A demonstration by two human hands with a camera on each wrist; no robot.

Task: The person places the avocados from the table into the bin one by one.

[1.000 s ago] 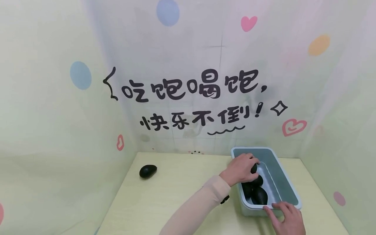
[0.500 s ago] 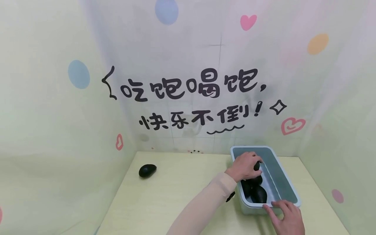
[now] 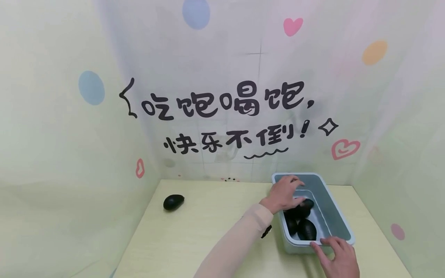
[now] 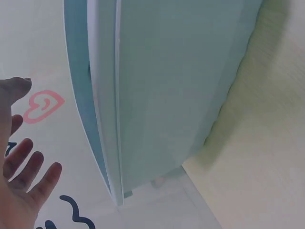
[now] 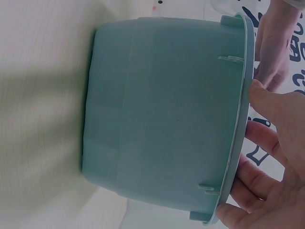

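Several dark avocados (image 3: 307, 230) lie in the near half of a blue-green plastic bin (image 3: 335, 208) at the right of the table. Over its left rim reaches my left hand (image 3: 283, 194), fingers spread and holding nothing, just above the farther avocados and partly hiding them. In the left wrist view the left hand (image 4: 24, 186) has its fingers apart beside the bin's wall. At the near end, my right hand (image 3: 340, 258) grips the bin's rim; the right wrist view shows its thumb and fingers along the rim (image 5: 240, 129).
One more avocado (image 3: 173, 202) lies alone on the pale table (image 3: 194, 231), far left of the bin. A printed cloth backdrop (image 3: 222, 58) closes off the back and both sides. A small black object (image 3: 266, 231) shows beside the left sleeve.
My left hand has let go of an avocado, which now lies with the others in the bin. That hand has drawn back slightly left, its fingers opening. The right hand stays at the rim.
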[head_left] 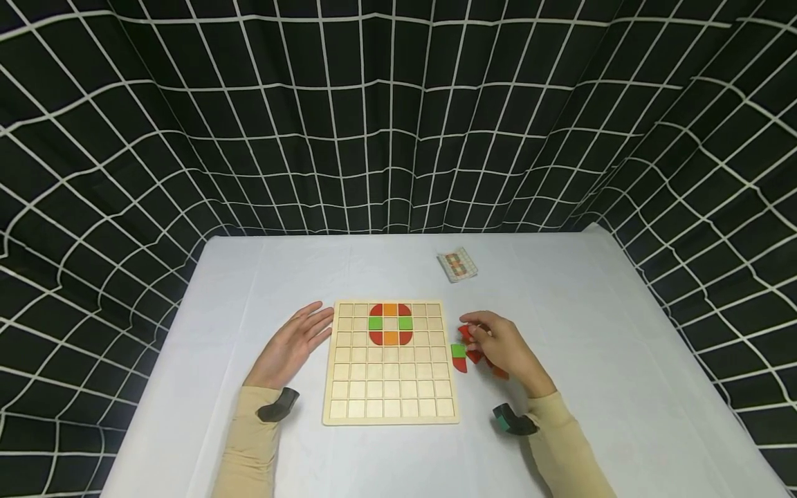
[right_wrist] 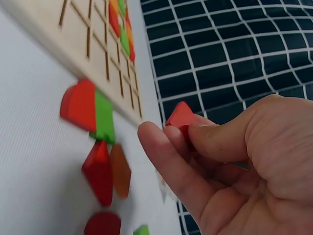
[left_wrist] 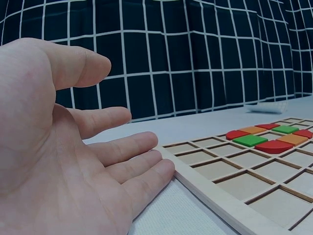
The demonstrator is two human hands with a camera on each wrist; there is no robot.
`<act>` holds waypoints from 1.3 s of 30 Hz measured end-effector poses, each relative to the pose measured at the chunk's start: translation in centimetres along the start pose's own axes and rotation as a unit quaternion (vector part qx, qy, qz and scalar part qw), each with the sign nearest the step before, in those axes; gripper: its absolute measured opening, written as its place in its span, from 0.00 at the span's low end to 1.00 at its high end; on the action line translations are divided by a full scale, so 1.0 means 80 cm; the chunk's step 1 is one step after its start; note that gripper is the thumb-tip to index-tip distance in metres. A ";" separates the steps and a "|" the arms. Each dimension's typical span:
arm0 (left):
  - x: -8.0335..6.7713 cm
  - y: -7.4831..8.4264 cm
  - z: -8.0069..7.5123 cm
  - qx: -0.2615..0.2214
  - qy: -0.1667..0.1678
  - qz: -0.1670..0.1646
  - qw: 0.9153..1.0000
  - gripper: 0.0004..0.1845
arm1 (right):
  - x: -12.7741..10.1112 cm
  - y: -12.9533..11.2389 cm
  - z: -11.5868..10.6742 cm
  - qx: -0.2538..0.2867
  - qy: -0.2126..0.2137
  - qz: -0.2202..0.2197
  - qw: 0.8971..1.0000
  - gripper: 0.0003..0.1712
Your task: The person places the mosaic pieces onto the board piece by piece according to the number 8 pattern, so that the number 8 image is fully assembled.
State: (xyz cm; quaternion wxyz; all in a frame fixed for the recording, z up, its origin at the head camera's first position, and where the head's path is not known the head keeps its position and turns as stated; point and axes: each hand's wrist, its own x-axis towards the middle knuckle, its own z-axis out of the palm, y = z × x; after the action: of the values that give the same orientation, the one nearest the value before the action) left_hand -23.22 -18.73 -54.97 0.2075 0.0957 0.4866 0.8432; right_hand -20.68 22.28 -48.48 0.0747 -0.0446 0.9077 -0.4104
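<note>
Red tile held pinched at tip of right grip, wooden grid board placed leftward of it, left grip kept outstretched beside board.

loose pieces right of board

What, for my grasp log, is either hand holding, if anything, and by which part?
Right hand: a red piece, pinched by one end, a corner protruding. Left hand: nothing.
</note>
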 end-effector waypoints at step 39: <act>0.001 -0.001 -0.003 0.000 -0.010 0.004 1.000 0.30 | 0.024 -0.064 0.064 -0.025 -0.055 -0.054 0.997 0.06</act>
State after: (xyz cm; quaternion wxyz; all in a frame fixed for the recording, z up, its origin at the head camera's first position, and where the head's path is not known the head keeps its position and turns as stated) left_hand -23.35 -18.81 -55.20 0.2095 0.1061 0.4838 0.8431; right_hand -21.55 14.87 -48.16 0.1005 -0.1181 0.9085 -0.3881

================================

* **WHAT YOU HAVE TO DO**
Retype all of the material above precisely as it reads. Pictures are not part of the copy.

* **SOLUTION TO THIS EXERCISE**
A demonstration by two human hands with a camera on each wrist; no robot.

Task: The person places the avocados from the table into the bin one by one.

[1.000 s ago] 
[0.500 s ago] 
[now] 
[now] 
[now] 

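Several dark avocados (image 3: 307, 230) lie in the near half of a blue-green plastic bin (image 3: 335, 208) at the right of the table. Over its left rim reaches my left hand (image 3: 283, 194), fingers spread and holding nothing, just above the farther avocados and partly hiding them. In the left wrist view the left hand (image 4: 24, 186) has its fingers apart beside the bin's wall. At the near end, my right hand (image 3: 340, 258) grips the bin's rim; the right wrist view shows its thumb and fingers along the rim (image 5: 240, 129).
One more avocado (image 3: 173, 202) lies alone on the pale table (image 3: 194, 231), far left of the bin. A printed cloth backdrop (image 3: 222, 58) closes off the back and both sides. A small black object (image 3: 266, 231) shows beside the left sleeve.
My left hand has let go of an avocado, which now lies with the others in the bin. That hand has drawn back slightly left, its fingers opening. The right hand stays at the rim.
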[head_left] 
[right_wrist] 
[left_wrist] 
The demonstrator is two human hands with a camera on each wrist; there is no robot.
`<act>` holds waypoints from 1.3 s of 30 Hz measured end-effector poses, each relative to the pose measured at the chunk's start: translation in centimetres along the start pose's own axes and rotation as a unit quaternion (vector part qx, qy, qz and scalar part qw), each with the sign nearest the step before, in those axes; gripper: its absolute measured opening, written as its place in its span, from 0.00 at the span's low end to 1.00 at its high end; on the action line translations are divided by a full scale, so 1.0 means 80 cm; the chunk's step 1 is one step after its start; note that gripper is the thumb-tip to index-tip distance in metres. A ";" separates the steps and a "|" the arms. Each dimension's typical span:
arm0 (left):
  - x: -8.0335..6.7713 cm
  - y: -7.4831..8.4264 cm
  - z: -8.0069..7.5123 cm
  - qx: -0.2615..0.2214
  - qy: -0.1667..0.1678
  - qz: -0.1670..0.1646
  - qw: 0.9153..1.0000
  - gripper: 0.0004..0.1845
arm1 (right):
  - x: -12.7741..10.1112 cm
  - y: -12.9533..11.2389 cm
  - z: -11.5868..10.6742 cm
  - qx: -0.2538..0.2867
  - qy: -0.2126..0.2137
  - qz: -0.2202..0.2197
  - qw: 0.8971..1.0000
  - gripper: 0.0003..0.1712
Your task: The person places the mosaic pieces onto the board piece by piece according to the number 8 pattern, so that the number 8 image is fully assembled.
State: (xyz cm; quaternion wxyz; all in a frame fixed for the recording, z up, its origin at the head camera's first position, and where the head's path is not known the head keeps its position and turns as stated; point and axes: each hand's wrist, its own x-axis towards the middle knuckle, its own z-axis out of the palm, y = z × x; after the action: of the values that give the same orientation, the one nearest the value before the action) left_hand -23.22 -18.73 -54.97 0.2075 0.0957 0.4866 0.8432; right_hand -20.68 22.28 -48.48 0.0747 -0.0446 0.9077 -0.4104
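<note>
Red tile held pinched at tip of right grip, wooden grid board placed leftward of it, left grip kept outstretched beside board.

loose pieces right of board

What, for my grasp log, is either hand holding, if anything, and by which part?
Right hand: a red piece, pinched by one end, a corner protruding. Left hand: nothing.
</note>
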 end-effector waypoints at step 39: <act>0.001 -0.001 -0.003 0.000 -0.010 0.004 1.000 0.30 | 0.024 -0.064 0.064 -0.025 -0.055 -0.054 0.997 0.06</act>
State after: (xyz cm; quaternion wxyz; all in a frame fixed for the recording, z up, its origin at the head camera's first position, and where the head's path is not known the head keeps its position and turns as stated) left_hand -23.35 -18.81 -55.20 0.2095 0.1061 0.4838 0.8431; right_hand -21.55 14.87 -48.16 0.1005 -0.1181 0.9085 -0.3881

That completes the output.